Work item — Search the listing for the word "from" and return each line that contains it.

Provided material —
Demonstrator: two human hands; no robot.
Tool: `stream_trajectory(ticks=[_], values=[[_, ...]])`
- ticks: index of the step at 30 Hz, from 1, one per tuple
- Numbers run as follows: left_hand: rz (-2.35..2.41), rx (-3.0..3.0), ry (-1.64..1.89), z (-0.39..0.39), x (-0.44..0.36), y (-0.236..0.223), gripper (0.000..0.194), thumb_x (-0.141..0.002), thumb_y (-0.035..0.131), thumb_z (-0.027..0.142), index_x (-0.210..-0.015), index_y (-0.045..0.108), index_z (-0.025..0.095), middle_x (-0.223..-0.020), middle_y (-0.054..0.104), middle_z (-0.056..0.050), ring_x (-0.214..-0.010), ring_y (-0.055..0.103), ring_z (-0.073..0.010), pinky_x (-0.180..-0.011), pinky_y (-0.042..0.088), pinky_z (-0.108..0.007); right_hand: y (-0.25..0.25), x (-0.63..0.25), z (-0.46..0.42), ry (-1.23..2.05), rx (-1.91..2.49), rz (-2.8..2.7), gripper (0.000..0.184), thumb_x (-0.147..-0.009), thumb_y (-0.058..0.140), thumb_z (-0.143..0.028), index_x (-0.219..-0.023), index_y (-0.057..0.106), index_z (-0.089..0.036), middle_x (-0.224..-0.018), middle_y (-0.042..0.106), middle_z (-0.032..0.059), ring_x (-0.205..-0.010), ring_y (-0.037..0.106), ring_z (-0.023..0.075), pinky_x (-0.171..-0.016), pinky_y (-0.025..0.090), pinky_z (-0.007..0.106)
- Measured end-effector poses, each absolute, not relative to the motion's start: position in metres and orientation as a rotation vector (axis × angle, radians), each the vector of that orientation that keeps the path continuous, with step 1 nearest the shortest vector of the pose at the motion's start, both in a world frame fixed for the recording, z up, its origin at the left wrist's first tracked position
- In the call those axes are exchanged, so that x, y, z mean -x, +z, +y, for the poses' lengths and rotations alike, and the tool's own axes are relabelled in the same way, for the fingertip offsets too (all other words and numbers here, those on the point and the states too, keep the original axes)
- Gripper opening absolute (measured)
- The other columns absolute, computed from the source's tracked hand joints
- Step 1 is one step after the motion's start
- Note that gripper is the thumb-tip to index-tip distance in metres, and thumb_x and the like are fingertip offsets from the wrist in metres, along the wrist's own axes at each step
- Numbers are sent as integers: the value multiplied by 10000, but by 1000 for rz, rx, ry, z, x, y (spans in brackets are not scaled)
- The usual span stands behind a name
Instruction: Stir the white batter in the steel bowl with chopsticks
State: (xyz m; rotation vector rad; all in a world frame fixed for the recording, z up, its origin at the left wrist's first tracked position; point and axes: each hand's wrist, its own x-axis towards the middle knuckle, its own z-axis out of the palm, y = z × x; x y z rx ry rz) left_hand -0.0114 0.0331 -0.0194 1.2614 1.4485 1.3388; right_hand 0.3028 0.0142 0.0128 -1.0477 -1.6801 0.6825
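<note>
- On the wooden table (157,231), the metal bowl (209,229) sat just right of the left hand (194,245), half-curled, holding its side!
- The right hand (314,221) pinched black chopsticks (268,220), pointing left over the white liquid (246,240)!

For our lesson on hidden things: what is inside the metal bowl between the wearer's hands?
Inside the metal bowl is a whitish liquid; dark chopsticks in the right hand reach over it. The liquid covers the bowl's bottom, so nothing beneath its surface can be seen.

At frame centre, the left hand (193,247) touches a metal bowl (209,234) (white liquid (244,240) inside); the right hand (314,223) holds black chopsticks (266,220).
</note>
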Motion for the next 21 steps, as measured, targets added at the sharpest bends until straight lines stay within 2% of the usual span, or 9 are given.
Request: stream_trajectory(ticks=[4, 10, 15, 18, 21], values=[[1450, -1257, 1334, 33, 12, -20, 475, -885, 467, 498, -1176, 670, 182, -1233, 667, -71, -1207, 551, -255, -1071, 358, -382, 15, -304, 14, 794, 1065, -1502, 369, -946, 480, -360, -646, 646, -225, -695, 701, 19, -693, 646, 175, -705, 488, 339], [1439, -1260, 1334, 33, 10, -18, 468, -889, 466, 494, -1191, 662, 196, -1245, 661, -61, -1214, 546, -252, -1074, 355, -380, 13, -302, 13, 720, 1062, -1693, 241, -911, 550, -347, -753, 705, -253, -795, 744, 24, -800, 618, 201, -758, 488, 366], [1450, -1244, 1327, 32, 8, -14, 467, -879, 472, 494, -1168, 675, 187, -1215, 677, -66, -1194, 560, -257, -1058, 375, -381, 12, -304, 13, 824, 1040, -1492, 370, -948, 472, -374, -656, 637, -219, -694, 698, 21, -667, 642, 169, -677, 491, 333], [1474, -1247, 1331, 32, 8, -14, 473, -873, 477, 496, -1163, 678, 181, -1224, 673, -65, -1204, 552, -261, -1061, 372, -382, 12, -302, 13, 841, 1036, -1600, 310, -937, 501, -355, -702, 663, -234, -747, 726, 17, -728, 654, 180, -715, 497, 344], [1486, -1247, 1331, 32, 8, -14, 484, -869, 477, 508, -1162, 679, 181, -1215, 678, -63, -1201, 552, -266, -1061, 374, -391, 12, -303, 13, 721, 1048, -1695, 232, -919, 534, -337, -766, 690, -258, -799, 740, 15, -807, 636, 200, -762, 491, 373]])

Response area —
- ticks: index of the step at 30 Hz, from 1, one per tuple
- The other columns absolute, computed from the source's tracked hand joints
- Note that gripper is the thumb-tip to index-tip distance in metres, and thumb_x and the like are fingertip offsets from the wrist in metres, along the wrist's own axes at each step

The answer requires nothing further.